SAMARINDA: Polresta Samarinda masih menyelidiki temuan potongan tiga jari manusia dalam sebuah toples di Jalan Rimbawan 1, Kecamatan Sungai Kunjang, Sabtu, 11 April 2026.
“Untuk saat ini anggota masih melakukan penyelidikan. Tiga jari ini sudah dicek dengan alat Inafis, tetapi identitasnya belum muncul,” ujar Kapolresta Samarinda, Kombes Pol Hendri Umar, diwawancarai media, Senin, 13 April 2026.
Hendri menjelaskan, pihaknya masih berupaya membersihkan dan mensterilkan sampel agar dapat diidentifikasi secara maksimal.
Jika belum berhasil, polisi akan melibatkan laboratorium forensik di luar daerah.
“Kalau nanti masih belum teridentifikasi, kami akan koordinasikan dengan laboratorium forensik di Surabaya untuk membantu proses pencarian identitas,” jelasnya.
Meski temuan ini memicu dugaan tindak kriminal, polisi belum dapat memastikan penyebab potongan jari tersebut.
“Belum bisa kita simpulkan, karena kita belum memiliki keterangan apa-apa. Baru ditemukan tiga jari itu saja dalam toples,” katanya.
Namun, dari pengamatan awal dipastikan potongan tersebut merupakan bagian tubuh manusia.
“Pasti manusia, terlihat jelas dari ruas-ruasnya,” tambah Hendri.
Dalam penyelidikan awal, polisi telah memeriksa tiga saksi, termasuk penemu pertama dan warga sekitar.

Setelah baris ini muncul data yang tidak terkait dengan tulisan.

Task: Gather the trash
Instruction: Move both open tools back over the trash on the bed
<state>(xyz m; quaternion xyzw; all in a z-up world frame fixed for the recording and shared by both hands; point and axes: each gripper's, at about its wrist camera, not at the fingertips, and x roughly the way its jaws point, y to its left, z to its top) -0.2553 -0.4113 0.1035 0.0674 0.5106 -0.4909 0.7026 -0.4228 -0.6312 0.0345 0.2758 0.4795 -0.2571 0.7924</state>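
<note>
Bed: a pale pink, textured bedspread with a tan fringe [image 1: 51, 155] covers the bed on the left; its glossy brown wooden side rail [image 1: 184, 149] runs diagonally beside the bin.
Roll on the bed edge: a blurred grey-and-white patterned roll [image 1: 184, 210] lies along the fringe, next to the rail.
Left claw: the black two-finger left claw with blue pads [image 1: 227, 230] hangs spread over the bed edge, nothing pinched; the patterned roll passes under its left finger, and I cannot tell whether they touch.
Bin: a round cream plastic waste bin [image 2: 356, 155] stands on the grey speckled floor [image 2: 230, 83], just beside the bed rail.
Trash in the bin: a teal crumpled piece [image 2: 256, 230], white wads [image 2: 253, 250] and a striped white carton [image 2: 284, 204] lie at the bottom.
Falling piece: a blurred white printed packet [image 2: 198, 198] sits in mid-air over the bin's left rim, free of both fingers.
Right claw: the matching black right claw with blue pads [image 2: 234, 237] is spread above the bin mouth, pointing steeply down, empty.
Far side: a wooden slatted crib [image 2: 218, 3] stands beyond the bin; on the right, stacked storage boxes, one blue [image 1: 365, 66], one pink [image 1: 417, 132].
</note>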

Peristiwa ini bermula sekitar pukul 09.40 Wita saat seorang tukang kebun bernama Amsarif membersihkan lahan.
Ia menemukan bungkusan plastik hitam mencurigakan di area kebun.

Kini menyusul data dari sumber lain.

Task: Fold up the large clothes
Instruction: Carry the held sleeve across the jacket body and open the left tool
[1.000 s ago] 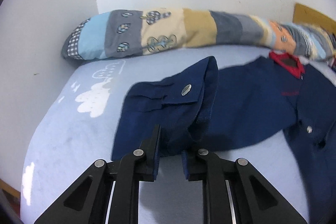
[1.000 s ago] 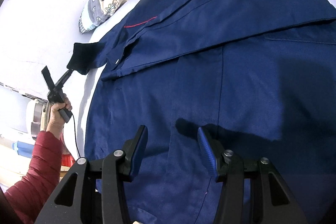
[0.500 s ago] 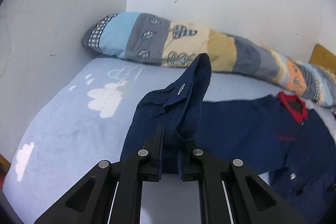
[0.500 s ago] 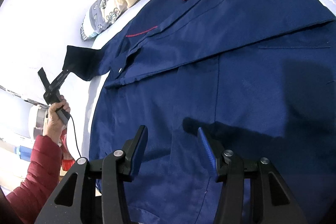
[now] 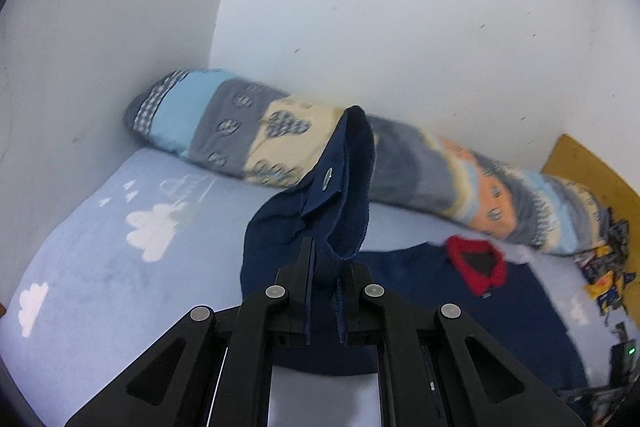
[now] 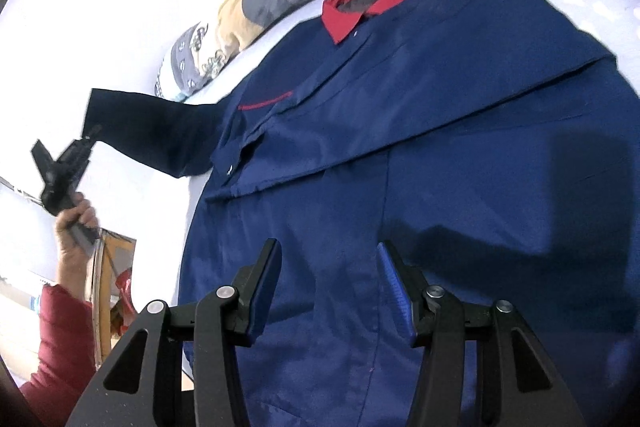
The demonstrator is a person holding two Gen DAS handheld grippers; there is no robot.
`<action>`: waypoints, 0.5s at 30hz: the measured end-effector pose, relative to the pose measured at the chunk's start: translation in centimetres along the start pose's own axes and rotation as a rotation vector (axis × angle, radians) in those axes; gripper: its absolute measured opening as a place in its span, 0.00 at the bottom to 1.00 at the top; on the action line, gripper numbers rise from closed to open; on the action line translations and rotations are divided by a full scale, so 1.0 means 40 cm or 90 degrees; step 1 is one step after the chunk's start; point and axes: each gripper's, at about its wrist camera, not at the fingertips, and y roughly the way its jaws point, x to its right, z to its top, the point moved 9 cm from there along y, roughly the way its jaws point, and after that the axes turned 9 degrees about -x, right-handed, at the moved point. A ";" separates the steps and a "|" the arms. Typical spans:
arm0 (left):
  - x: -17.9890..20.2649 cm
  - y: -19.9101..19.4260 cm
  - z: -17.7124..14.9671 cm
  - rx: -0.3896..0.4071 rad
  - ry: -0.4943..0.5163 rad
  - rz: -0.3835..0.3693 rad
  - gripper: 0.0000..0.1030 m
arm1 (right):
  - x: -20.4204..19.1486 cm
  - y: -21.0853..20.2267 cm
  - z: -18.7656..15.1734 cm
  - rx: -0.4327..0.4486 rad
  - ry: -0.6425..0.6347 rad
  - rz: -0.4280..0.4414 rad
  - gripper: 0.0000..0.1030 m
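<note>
1. Navy jacket (image 6: 420, 155): large work garment with a red collar (image 6: 370, 5), spread front-up on the bed sheet (image 5: 92, 267). It is the landmark for all entries below. A thin red trim line sits on the chest, on the side toward the raised sleeve.

2. Sleeve cuff (image 5: 344, 187): one sleeve of the jacket, lifted clear of the sheet at the jacket's side. The cuff stands upright above the fingers, with a silver snap button (image 5: 326, 181) showing on its tab.

3. Left gripper (image 5: 326, 291): clenched on the sleeve cuff, fingers drawn close with the fabric edge pinched between them. In the right wrist view it appears out beyond the jacket's side, held in a hand (image 6: 74, 227) with a red quilted sleeve (image 6: 60, 347) behind it.

4. Right gripper (image 6: 328, 291): released, fingers spread wide with blue pads (image 6: 394, 285) visible, grasping nothing. It hangs over the jacket's lower front panel; contact with the cloth cannot be determined.

5. Patchwork bolster (image 5: 400, 163): long roll in blue, grey, cream and orange, lying along the wall just beyond the jacket's collar.

6. Bed sheet: pale blue with white cloud print, under the jacket.
</note>
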 end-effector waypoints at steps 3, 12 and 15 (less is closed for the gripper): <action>0.087 -0.074 0.035 0.010 0.009 -0.030 0.06 | 0.014 -0.034 0.009 0.025 -0.002 -0.012 0.51; 0.387 -0.262 0.113 0.024 0.034 -0.123 0.06 | 0.068 -0.122 0.033 0.078 0.017 -0.011 0.51; 0.505 -0.322 0.129 0.031 0.054 -0.170 0.07 | 0.086 -0.149 0.037 0.092 0.028 -0.005 0.51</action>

Saat dibuka, di dalamnya terdapat sebuah toples berisi potongan jari.
Karena ragu, Amsarif memanggil rekannya sebelum melaporkan temuan tersebut kepada pihak berwenang.
Polisi juga berkoordinasi dengan aparat setempat untuk mengantisipasi kemungkinan adanya warga yang kehilangan anggota tubuh.
“Kami sudah sosialisasikan kepada Bhabinkamtibmas dan Babinsa. Kalau ada warga yang kehilangan jari atau anggota tubuh, segera diinformasikan ke kami,” ujarnya.
Hingga kini, asal-usul potongan jari tersebut masih menjadi misteri.
Polisi terus mendalami kemungkinan keterkaitan dengan tindak pidana maupun peristiwa lain.